On this setting, TranslateGemma 27B improves MetricX from 2.03 to 1.58 and Comet22 from 76.1 to 77.7. The 4B variant reveals smaller however optimistic good points. The 12B mannequin improves MetricX however has a barely decrease Comet22 rating than the baseline. General, the analysis staff concludes that TranslateGemma retains the multimodal means of Gemma 3 and that textual content translation enhancements principally carry over to picture translation.
Key Takeaways
- TranslateGemma is a specialised Gemma 3 variant for translation: TranslateGemma is a set of open translation fashions derived from Gemma 3, with 4B, 12B and 27B parameter sizes, optimized for 55 languages by way of a two stage pipeline, supervised advantageous tuning then reinforcement studying with translation centered rewards.
- Coaching combines Gemini artificial information with human parallel corpora: The fashions are advantageous tuned on a combination of top of the range artificial parallel information generated by Gemini and human translated information, which improves protection for each excessive useful resource and low useful resource languages whereas preserving common LLM capabilities from Gemma 3.
- Reinforcement studying makes use of an ensemble of high quality estimation rewards: After supervised advantageous tuning, TranslateGemma applies reinforcement studying pushed by an ensemble of reward fashions, together with MetricX QE and AutoMQM, that explicitly goal translation high quality and fluency somewhat than generic chat habits.
- Smaller fashions match or beat bigger Gemma 3 baselines on WMT24++: On WMT24++ throughout 55 languages, all TranslateGemma sizes present constant enhancements over Gemma 3, with the 12B mannequin surpassing the 27B Gemma 3 baseline and the 4B mannequin reaching high quality akin to the 12B baseline, which reduces compute necessities for a given translation high quality stage.
- Fashions retain multimodal skills and are launched as open weights: TranslateGemma retains Gemma 3 picture textual content translation capabilities and improves efficiency on the Vistra picture translation benchmark, and the weights are launched as open fashions on Hugging Face and Vertex AI, enabling native and cloud deployment.
Try the Paper, Mannequin Weights and Technical particulars. Additionally, be at liberty to observe us on Twitter and don’t overlook to hitch our 100k+ ML SubReddit and Subscribe to our Publication.
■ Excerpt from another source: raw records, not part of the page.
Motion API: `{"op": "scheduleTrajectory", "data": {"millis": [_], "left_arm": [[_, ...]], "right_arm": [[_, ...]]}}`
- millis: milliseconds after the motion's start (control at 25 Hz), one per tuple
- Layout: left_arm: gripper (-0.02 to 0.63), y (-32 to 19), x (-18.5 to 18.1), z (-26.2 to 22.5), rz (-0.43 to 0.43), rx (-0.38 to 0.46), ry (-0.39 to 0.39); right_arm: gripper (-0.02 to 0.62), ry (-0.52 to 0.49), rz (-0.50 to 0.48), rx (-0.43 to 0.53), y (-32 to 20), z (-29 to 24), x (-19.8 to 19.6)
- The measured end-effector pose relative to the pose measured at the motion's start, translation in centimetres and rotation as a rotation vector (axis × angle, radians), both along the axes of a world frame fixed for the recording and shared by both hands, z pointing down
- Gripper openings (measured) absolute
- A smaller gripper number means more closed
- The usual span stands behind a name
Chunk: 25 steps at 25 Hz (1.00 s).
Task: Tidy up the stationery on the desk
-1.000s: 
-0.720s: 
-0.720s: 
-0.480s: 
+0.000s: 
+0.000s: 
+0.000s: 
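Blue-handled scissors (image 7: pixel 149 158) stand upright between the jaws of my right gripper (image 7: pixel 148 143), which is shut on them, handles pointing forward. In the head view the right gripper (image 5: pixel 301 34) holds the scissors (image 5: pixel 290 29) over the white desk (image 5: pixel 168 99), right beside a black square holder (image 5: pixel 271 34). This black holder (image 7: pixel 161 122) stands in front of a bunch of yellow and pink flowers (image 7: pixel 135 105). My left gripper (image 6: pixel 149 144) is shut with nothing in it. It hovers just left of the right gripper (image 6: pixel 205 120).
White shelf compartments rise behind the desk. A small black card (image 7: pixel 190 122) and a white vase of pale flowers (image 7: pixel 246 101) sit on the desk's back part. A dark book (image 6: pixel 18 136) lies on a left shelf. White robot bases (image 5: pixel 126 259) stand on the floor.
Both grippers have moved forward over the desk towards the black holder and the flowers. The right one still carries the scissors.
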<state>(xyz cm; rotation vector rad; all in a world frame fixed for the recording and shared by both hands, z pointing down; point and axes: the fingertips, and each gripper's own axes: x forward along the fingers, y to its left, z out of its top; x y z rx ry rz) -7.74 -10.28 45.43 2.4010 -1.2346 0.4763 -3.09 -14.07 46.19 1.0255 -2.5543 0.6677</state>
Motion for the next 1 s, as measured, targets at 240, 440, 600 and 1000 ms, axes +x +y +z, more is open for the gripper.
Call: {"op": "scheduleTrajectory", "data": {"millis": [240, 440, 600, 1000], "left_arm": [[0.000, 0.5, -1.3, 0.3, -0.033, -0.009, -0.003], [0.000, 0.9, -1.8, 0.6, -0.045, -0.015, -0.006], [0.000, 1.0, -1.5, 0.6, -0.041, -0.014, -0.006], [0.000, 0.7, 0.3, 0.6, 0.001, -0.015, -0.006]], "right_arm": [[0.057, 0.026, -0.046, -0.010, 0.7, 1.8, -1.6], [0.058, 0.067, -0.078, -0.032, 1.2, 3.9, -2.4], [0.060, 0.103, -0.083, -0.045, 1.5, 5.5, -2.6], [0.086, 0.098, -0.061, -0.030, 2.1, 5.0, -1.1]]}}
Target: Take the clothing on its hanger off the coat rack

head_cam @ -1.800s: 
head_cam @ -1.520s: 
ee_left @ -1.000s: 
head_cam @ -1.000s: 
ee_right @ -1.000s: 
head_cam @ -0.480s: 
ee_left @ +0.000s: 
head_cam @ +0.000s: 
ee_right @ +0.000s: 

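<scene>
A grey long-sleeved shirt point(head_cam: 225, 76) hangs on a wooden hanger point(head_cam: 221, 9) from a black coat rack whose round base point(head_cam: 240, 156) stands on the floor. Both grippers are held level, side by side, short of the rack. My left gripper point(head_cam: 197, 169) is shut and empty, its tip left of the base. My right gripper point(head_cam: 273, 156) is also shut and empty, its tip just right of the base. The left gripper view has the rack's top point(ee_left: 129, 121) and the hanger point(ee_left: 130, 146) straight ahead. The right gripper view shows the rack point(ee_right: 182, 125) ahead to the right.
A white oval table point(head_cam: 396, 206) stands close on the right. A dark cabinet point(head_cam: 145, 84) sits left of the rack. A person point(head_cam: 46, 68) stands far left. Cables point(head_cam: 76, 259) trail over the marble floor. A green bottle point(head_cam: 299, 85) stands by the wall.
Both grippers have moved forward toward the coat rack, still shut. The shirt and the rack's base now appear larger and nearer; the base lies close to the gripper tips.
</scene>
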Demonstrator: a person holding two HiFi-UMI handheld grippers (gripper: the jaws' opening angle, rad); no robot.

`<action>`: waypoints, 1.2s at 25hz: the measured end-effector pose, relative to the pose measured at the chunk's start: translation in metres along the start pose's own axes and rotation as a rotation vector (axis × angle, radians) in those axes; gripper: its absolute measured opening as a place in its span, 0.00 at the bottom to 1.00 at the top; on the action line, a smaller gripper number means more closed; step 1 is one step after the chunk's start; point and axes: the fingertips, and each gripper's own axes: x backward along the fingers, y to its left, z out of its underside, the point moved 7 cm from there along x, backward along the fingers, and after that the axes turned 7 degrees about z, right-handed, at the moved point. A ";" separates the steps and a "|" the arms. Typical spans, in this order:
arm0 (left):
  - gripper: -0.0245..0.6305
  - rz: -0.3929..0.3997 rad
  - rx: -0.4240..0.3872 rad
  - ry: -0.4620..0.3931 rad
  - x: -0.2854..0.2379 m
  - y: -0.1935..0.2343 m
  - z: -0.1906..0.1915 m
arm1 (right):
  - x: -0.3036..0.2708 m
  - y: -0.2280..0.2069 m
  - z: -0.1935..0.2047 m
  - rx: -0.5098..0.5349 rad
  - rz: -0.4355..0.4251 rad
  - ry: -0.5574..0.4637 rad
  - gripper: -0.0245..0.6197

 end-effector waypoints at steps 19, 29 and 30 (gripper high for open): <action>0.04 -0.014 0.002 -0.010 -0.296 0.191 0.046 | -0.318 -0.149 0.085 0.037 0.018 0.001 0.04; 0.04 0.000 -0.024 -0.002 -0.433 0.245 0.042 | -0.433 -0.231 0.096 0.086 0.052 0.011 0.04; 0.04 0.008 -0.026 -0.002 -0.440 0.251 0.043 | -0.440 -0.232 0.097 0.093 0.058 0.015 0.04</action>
Wait! are you on telegram? now you may be a part of us on telegram as properly.
Asif Razzaq is the CEO of Marktechpost Media Inc.. As a visionary entrepreneur and engineer, Asif is dedicated to harnessing the potential of Synthetic Intelligence for social good. His most up-to-date endeavor is the launch of an Synthetic Intelligence Media Platform, Marktechpost, which stands out for its in-depth protection of machine studying and deep studying information that’s each technically sound and simply comprehensible by a large viewers. The platform boasts of over 2 million month-to-month views, illustrating its recognition amongst audiences.